#### [Requirement]
Nothing but the lines from the one with "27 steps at" down to the one with "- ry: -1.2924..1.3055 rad" should be returned, exactly and with both ends included, from the material below.

#### [Dataset extract]
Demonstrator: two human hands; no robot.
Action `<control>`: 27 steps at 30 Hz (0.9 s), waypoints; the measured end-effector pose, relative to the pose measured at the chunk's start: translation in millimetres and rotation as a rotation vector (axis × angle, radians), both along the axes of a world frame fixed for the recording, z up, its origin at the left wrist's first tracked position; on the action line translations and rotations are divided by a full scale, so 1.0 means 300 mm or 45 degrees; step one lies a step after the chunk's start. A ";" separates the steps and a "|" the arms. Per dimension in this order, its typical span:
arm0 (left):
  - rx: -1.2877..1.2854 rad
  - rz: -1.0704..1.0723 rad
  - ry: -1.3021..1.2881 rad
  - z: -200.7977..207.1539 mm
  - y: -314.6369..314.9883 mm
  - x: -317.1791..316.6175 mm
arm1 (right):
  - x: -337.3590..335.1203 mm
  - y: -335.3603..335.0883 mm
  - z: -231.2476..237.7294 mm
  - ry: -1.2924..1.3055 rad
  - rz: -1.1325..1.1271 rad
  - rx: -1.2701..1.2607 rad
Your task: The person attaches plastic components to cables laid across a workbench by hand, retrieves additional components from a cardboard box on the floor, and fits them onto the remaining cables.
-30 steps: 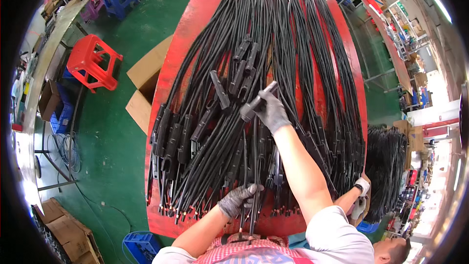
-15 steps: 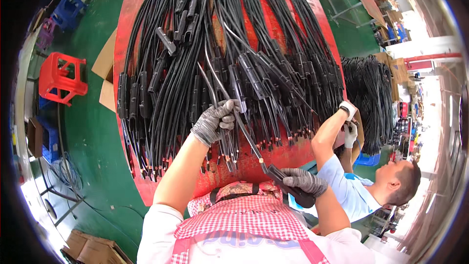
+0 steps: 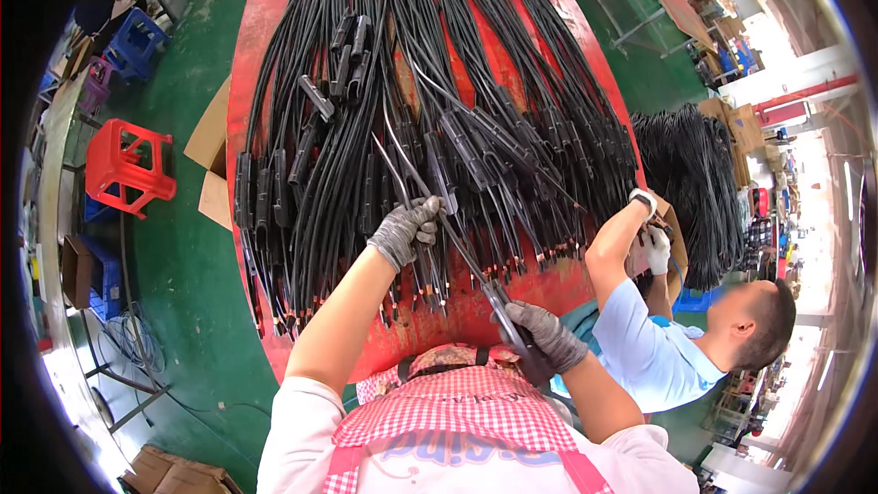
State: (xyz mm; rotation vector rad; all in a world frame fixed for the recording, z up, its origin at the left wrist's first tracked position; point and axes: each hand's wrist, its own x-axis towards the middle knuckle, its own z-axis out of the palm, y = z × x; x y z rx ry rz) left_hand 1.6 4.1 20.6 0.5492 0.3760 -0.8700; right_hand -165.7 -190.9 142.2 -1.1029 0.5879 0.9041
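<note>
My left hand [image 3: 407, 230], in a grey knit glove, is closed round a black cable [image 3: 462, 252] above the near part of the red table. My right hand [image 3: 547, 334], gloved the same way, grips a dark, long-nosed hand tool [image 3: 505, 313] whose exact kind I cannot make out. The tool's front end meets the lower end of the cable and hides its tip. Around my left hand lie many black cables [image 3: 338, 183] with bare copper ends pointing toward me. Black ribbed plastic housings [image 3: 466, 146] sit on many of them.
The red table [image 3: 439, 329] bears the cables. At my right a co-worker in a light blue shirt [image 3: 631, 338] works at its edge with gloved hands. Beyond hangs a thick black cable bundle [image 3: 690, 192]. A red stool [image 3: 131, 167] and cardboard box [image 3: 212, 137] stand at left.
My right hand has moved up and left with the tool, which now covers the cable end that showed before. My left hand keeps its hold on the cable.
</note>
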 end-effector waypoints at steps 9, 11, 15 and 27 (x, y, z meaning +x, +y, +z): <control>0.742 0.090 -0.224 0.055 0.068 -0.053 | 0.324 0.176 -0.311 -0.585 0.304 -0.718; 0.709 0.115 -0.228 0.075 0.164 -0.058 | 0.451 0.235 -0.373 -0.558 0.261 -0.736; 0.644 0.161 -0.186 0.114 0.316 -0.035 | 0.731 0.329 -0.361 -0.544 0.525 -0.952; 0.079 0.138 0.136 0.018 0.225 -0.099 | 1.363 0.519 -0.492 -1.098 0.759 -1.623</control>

#### [Solved problem]
Action `<control>`: 27 steps at 30 Hz (0.9 s), waypoints; the measured end-effector pose, relative to the pose measured at the chunk's start: translation in millimetres and rotation as a rotation vector (axis × angle, radians), both along the axes of a world frame fixed for the recording, z up, its origin at the left wrist's first tracked position; on the action line translations and rotations are divided by a full scale, so 1.0 means 300 mm or 45 degrees; step one lies a step after the chunk's start. A ";" separates the steps and a "|" the arms. Per dimension in this order, its typical span:
arm0 (left):
  - rx: -1.2877..1.2854 rad
  - rz: -1.0704..1.0723 rad
  - ry: -1.3021..1.2881 rad
  - z: -200.7977..207.1539 mm
  - y: -314.6369..314.9883 mm
  - x: -317.1791..316.6175 mm
arm1 (right):
  - x: -337.3590..335.1203 mm
  - y: -335.3603..335.0883 mm
  - z: -231.2476..237.7294 mm
  - ry: -1.2924..1.3055 rad

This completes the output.